German theologian (1929–2023)

Uwe Holmer (/de/; 6 February 1929 – 25 September 2023) was a German pastor, author, and theologian. Holmer was the head of Bibelschule Falkenberg from 1967 to 1983 and Hoffnungstaler Stiftung Lobetal, a clinic for the homeless and disabled, from 1983 until his retirement in the 1990s. He was best known for taking in the former East German dictator Erich Honecker and his wife Margot after the Volkskammer seized Honecker's property.

==Early life==
Holmer was born on 6 February 1929 in Wismar, Germany. He joined the Hitler Youth, seeing it as an opportunity to learn new things in an optimistic and comradely environment.

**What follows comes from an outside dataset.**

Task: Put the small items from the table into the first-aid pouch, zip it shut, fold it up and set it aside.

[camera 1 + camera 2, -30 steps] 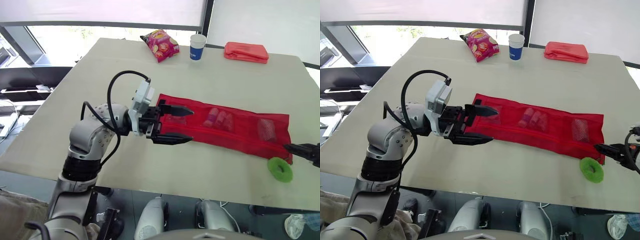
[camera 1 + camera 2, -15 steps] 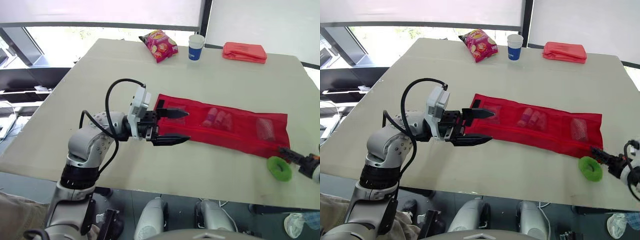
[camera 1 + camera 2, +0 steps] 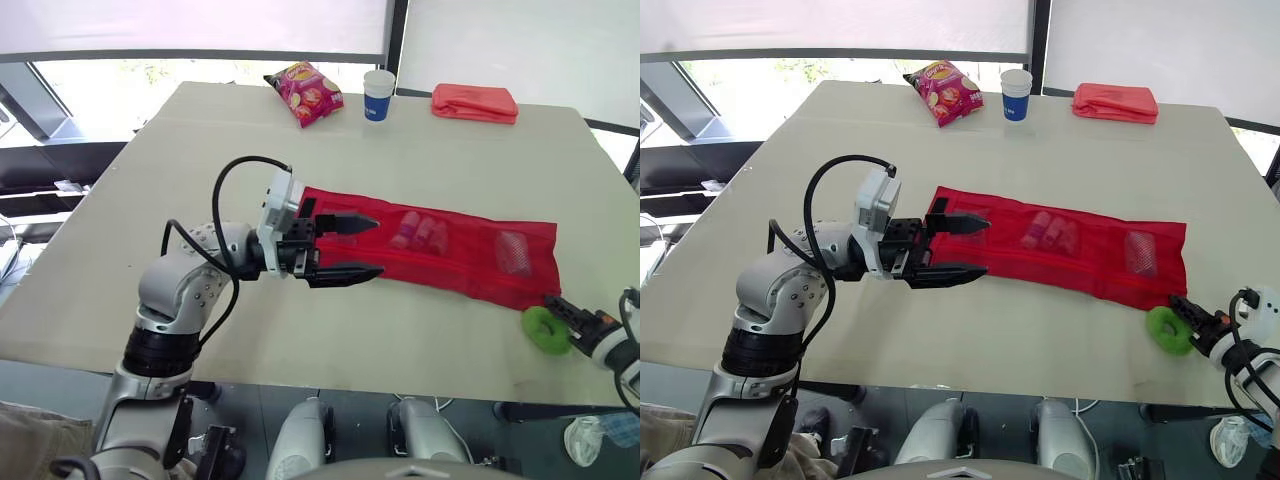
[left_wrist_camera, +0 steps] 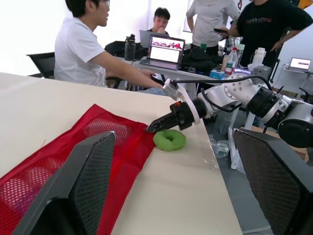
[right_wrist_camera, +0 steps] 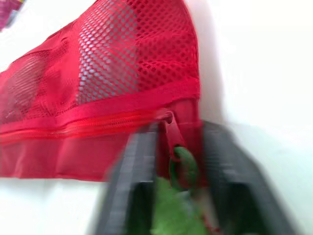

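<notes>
Movement at lower right: the right gripper point(image 3: 553, 302), narrowly parted, has closed in on the green ring point(image 3: 545, 330) just beside the red pouch point(image 3: 450, 262), likely the last item to pack, while mid-frame the left gripper point(image 3: 378, 246) stays spread wide over the pouch's left end.

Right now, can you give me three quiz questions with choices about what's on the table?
1. Where is the green ring?
A) beside the red pouch's corner, by the right hand
B) inside the pouch
C) under the chip bag

2. How many cups stand on the table?
A) three
B) one
C) none

3. How is the left hand?
A) shut tight
B) open
C) holding the cup

Answers: 1 A, the ring lies at the pouch's corner. 2 B, a single cup stands at the far side. 3 B, its fingers stand wide apart.
</notes>
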Controlling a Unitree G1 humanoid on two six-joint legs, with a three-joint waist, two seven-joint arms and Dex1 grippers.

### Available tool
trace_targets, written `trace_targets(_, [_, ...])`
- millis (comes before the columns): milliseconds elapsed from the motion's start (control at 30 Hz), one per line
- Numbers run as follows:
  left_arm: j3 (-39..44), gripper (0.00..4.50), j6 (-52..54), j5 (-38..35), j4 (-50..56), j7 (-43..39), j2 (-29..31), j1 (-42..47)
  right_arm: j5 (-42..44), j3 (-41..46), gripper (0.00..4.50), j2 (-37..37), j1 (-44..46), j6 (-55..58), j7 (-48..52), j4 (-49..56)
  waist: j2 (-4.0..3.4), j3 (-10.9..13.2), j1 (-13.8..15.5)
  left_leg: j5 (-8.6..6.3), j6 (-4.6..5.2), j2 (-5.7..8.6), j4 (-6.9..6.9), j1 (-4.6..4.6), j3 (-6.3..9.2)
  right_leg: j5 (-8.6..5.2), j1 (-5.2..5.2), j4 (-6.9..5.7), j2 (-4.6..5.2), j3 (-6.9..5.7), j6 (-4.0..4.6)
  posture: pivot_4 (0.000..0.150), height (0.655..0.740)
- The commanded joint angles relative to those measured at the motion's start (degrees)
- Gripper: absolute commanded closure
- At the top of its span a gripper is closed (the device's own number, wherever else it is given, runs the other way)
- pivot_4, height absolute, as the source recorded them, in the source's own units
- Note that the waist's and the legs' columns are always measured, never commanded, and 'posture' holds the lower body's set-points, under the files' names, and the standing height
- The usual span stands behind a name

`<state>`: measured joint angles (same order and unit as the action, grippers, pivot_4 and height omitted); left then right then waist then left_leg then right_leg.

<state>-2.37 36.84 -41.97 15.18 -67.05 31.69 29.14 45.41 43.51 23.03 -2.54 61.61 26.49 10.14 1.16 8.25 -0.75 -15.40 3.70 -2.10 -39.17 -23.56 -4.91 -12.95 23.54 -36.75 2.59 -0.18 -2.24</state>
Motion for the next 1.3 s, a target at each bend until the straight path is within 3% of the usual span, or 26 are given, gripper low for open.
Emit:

As a teenager, Holmer suffered from health issues, sending him to a lung clinic for ten months, where he befriended an older boy who took care of him and told him about Jesus. This experience would shape his later ministry. After graduating secondary school in 1948, Holmer studied at the University of Jena to become a Lutheran minister. Even though Jena was located in Soviet East Germany, the university still offered theology classes taught by anti-Nazi Lutheran professors. Holmer was ordained and graduated in 1955, becoming a pastor in Leussow in the Ludwigslust district of Mecklenburg.

==Ministry==
When his family escaped to West Germany in 1953, Holmer stayed in East Germany because he believed that it would need more pastors. He was a pastor in Mecklenburg from 1955 to 1967 and head of Bibelschule Falkenberg near Berlin from 1967 to 1983. Holmer criticized the GDR, opposing forced collectivisation of agriculture by the government. As a result, he became a target of the Stasi. Holmer's political stances prevented his family from visiting him for a year, and none of his children were allowed to attend secondary school, despite earning good grades. Holmer nearly appealed to the European Commission for Human Rights in response, but his bishop advised him to restrain from doing so, fearing that the state would close his Bible school. In 1983, Holmer became head of Hoffnungstaler Stiftung Lobetal, a sanatorium set up in 1905 to help addicts, seniors, disabled people, and homeless people. Under his leadership, the Hoffnungstaler Siftung opened an addiction clinic and gained many Pietist employees in the face of staffing shortages. For his work there, Holmer received a medal of merit from the GDR.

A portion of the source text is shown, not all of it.